● What you will do:
Retype, word for word, every line from the one holding "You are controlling" through the one holding "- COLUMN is" in the entries below, both included, and only those lines.

● Provided data:
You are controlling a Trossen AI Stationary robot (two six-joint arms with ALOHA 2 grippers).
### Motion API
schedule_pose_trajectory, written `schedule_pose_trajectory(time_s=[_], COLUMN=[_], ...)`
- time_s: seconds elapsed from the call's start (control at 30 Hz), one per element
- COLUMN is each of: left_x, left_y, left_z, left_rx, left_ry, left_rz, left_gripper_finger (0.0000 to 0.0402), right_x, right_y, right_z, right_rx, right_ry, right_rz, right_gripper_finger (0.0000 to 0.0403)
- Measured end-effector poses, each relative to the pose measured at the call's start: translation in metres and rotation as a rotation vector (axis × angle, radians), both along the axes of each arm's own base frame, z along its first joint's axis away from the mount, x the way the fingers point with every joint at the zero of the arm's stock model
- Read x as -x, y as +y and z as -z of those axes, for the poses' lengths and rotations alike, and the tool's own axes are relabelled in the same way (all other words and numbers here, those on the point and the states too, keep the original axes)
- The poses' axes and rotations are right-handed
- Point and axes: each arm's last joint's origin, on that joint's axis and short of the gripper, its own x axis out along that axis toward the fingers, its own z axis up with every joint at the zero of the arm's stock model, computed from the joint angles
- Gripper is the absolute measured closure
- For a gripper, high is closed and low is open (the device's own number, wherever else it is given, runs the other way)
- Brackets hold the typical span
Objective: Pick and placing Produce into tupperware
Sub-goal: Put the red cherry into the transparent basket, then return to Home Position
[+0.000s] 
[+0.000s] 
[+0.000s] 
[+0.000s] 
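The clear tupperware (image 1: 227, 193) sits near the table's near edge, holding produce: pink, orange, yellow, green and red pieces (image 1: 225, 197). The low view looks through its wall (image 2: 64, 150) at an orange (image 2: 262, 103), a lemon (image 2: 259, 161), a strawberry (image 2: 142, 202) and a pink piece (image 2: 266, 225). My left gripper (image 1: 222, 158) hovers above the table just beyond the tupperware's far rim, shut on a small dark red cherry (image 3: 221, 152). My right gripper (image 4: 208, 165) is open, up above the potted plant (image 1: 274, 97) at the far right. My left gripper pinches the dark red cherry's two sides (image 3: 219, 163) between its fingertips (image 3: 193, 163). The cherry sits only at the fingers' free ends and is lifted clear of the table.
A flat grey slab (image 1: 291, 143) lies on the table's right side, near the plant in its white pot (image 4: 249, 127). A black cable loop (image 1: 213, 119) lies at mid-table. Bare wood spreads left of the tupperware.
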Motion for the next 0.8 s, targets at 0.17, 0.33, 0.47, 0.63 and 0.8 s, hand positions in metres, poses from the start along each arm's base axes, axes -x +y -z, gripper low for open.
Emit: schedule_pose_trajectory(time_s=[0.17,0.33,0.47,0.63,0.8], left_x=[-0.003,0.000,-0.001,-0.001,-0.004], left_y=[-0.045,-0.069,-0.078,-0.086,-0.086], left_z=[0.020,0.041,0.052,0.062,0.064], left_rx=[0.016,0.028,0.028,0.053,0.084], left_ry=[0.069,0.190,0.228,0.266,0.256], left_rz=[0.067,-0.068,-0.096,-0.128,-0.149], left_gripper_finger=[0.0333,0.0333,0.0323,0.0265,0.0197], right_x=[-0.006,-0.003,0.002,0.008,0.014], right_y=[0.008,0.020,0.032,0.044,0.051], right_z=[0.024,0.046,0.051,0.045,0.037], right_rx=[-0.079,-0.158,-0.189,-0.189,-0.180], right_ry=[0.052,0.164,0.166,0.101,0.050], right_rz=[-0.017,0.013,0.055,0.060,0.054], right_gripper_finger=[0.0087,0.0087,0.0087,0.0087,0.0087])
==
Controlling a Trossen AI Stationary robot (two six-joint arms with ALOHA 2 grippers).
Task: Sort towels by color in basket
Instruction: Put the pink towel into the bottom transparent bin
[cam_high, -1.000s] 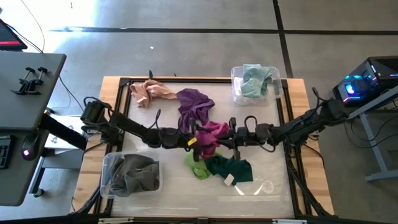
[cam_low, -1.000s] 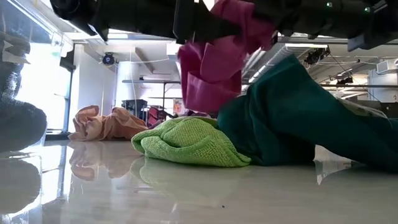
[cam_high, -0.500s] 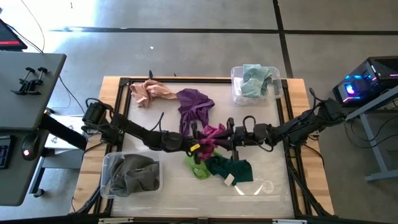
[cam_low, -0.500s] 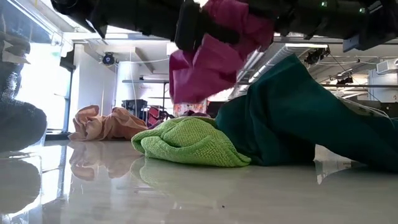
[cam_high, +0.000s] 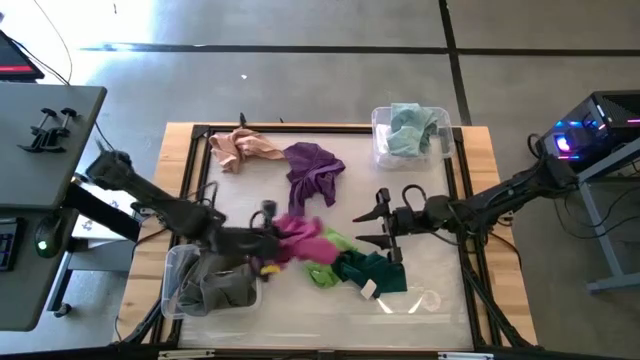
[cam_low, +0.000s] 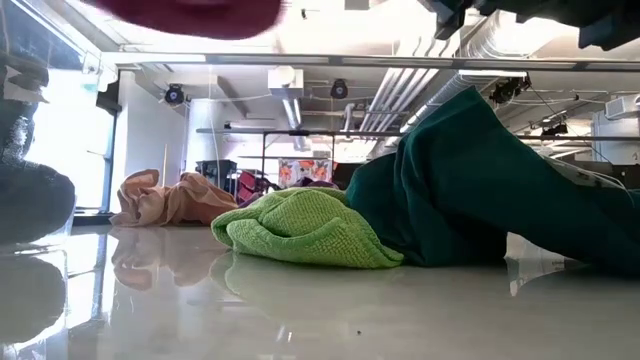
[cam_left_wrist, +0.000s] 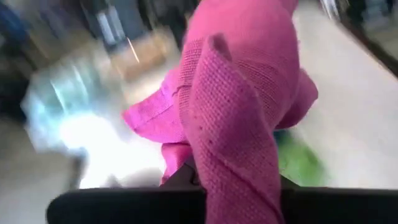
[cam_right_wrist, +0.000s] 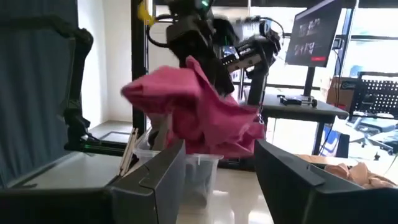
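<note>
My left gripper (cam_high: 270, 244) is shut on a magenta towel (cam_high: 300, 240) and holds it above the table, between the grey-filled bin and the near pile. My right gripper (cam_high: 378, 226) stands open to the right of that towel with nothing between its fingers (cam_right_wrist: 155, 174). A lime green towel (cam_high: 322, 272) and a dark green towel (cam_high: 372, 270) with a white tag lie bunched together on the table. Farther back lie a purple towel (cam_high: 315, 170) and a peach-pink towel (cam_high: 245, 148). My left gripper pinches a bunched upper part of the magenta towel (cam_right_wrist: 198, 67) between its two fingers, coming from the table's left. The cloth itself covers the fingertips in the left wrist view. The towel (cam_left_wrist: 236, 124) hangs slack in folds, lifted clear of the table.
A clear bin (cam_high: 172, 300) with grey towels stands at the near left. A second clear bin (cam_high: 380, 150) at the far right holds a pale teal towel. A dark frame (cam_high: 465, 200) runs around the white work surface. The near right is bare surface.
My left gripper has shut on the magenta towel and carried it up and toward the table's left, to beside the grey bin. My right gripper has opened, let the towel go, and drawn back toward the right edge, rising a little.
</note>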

● Solution below:
You are controlling a Trossen AI Stationary robot (two six-joint arms with ALOHA 2 grippers).
### Motion API
schedule_pose_trajectory, written `schedule_pose_trajectory(time_s=[_], COLUMN=[_], ...)`
- time_s: seconds elapsed from the call's start (control at 30 Hz), one per element
- COLUMN is each of: left_x, left_y, left_z, left_rx, left_ry, left_rz, left_gripper_finger (0.0000 to 0.0402), right_x, right_y, right_z, right_rx, right_ry, right_rz, right_gripper_finger (0.0000 to 0.0403)

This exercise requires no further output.